La genuflessione delle istituzioni alla mafia antifascista
La commemorazione si è svolta, come di consueto, senza disordini o tensioni. Come d’altra parte, gli anni passati. Viene dunque da chiedersi come possa un centinaio di persone – scene analoghe a quelle viste sabato a Cagliari, al corteo del Blocco Studentesco, e a Trento all’iniziativa del comitato Remigrazione e Riconquista – avere il potere mediatico e politico di bloccare un’intera città con dispiegamenti di forze da G8, e fare in modo di essere ascoltati dalla questura. Il Comune di Pavia, di fronte a un vero e proprio abuso nei confronti di chi rispettosamente commemora un proprio caduto da più di cinquant’anni, tace. La rete antifà, invece, parla di “neonazisti coccolati e impuniti” mentre le istituzioni si piegano alle loro minacce. Sentimento di avversione al corteo commemorativo che evidentemente non trova condivisione da parte della stragrande maggioranza dei pavesi, con la raccolta firme degli antifascisti per impedirla ferma a poco più di un centinaio – praticamente, solo gli aderenti al contro corteo l’hanno firmata.

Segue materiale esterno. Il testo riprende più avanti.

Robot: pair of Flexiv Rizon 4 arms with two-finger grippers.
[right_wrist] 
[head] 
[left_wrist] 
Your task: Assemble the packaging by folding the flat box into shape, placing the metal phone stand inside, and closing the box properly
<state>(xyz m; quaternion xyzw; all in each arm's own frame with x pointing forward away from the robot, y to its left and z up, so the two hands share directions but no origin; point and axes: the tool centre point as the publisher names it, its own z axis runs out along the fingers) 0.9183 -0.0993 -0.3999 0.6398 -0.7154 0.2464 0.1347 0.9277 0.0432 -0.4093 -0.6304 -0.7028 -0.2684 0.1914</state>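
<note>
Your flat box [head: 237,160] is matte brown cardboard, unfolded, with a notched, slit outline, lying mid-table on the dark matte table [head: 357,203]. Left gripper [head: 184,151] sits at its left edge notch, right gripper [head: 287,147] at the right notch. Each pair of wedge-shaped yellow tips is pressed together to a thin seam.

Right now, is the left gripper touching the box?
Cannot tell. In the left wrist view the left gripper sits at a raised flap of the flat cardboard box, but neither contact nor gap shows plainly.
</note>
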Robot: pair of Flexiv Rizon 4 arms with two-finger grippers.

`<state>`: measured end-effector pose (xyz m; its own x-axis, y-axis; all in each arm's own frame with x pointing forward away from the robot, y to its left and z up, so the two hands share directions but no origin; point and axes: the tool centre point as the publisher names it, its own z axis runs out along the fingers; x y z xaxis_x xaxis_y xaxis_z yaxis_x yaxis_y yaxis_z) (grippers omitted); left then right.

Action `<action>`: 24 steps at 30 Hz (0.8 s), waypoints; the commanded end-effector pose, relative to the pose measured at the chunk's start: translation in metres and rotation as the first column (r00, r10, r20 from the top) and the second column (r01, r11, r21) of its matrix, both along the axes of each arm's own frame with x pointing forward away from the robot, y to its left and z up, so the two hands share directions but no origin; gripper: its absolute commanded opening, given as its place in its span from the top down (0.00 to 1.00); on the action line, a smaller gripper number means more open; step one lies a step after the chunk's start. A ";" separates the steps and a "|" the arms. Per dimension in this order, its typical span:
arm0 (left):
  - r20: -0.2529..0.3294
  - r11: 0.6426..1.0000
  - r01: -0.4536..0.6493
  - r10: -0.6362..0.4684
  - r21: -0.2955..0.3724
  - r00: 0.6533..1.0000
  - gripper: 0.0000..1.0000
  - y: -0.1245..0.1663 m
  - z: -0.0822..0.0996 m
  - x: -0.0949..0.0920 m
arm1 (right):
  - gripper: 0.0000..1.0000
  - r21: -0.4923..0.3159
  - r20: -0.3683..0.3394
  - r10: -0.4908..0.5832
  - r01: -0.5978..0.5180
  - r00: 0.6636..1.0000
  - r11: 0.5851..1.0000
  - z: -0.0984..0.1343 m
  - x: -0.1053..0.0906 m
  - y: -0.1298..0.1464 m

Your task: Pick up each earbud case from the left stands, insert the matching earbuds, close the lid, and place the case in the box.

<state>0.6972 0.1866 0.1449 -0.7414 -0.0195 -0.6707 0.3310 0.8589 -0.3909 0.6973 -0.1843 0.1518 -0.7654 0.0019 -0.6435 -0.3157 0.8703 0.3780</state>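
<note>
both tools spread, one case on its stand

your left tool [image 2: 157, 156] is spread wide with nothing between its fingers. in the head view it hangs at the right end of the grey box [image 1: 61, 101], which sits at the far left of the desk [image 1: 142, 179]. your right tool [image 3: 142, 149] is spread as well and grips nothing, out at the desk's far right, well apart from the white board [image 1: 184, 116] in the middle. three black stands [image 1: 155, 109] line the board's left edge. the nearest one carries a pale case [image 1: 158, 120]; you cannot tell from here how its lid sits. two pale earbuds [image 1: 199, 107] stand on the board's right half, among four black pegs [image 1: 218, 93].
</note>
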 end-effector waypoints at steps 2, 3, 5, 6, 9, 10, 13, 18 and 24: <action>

L’ossessione dei compagni per i morti
“Tutti i fascisti come Ramelli: una chiave inglese fra i capelli”, “10, 100, 1000 Ugo Venturini”, “Per guidare il motorino, Zilli prendi il patentino”, sono tutti abietti slogan che gli antifascisti strillano in ogni occasione i militanti nazionalisti si ritrovano a commemorare i propri camerati caduti. Anche questa ossessione verso i morti – che non possono difendersi – è uno dei tanti sintomi del complesso di inferiorità di un’area politica, quella antifascista, sempre più vuota di contenuti e idee. Ma anche di militanza. Il fallimento del tentativo di cavalcare i cortei pro-Pal per trascinare maranza e “nuovi italiani” tra le file antagoniste è evidente dagli scarni numeri di tutti quei ritrovi di vergogna e oltraggio a chi non c’è più. Slogan che però si scrivono sui social, si strillano da dietro ai blindati, ma non si ha mai il coraggio di andare a dire in faccia a chi commemora. L’ossessione dell’antifascismo verso i “morti di destra” – percentualmente numerosissimi, se si pensa ai numeri storicamente inferiori dei fascisti del dopoguerra – è paradigma della vigliaccheria dell’antifascismo e della propria incapacità di costruire contenuti politici o ideali. E segna la differenza tra coloro che difendono ancora un ideale, una bandiera, dei simboli, e quelli che basano la propria azione sulla negazione dell’altro, sull’infamia e sulla codardia.